Figura ( PageIndex {13} ): Inibição não competitiva com enzimas alostéricas. Quando o produto final (inibidor) de uma via se combina com o sítio alostérico da enzima, isso altera o sítio ativo da enzima de forma que ela não pode mais se ligar ao substrato inicial da via. Isso bloqueia a produção do produto final.

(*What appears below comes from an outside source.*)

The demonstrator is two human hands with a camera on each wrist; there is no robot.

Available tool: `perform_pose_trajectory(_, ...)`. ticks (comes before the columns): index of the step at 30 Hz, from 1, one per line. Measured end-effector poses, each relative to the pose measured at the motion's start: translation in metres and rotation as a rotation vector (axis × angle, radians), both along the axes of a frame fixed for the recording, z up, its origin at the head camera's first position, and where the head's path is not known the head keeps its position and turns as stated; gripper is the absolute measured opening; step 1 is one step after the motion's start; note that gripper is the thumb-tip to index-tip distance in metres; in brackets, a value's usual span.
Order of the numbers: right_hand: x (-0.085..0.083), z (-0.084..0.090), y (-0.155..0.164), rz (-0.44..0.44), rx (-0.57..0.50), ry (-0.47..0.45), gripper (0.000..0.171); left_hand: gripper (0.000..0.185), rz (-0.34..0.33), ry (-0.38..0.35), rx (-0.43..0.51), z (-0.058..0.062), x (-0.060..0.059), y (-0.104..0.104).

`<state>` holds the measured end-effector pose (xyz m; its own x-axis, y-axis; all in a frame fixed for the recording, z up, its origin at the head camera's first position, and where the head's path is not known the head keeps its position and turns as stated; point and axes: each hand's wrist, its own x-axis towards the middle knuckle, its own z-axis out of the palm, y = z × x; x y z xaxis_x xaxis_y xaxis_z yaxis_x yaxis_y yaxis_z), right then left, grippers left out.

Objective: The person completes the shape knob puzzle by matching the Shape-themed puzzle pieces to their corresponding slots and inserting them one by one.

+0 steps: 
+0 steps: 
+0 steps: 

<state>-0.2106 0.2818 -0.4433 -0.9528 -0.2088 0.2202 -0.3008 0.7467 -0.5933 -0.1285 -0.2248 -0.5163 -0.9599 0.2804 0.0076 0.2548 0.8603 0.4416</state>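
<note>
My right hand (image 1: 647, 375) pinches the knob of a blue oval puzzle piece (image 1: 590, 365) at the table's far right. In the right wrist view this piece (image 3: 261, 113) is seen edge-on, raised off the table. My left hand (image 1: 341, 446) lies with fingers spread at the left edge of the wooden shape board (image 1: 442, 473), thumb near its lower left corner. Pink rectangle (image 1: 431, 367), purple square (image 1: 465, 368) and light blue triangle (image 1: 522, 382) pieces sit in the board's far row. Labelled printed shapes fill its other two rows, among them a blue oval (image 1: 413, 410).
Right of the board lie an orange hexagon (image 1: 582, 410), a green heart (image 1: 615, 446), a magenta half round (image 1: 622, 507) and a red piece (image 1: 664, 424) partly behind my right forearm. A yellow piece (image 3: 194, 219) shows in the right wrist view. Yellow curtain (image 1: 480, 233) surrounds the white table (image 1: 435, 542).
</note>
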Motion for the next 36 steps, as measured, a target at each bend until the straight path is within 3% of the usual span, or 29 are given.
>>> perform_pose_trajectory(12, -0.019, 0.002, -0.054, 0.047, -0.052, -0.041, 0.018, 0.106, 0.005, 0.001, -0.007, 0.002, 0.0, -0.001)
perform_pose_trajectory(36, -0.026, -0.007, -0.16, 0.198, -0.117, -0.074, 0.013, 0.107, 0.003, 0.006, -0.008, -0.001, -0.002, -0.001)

Com a inibição competitiva, o inibidor é o produto final de uma reação enzimática. Esse produto final também é capaz de reagir com o sítio ativo da enzima e impede que a enzima se ligue ao seu substrato normal. Como resultado, o produto final não é mais sintetizado (Figura ( PageIndex {14} )).

Figura ( PageIndex {14} ): Inibição competitiva da atividade enzimática. O produto final (inibidor) de uma via liga-se ao sítio ativo da primeira enzima da via. Como resultado, a enzima não pode mais se ligar ao substrato inicial da via.


Assista o vídeo: Enzimas - cinética e regulação (Janeiro 2022).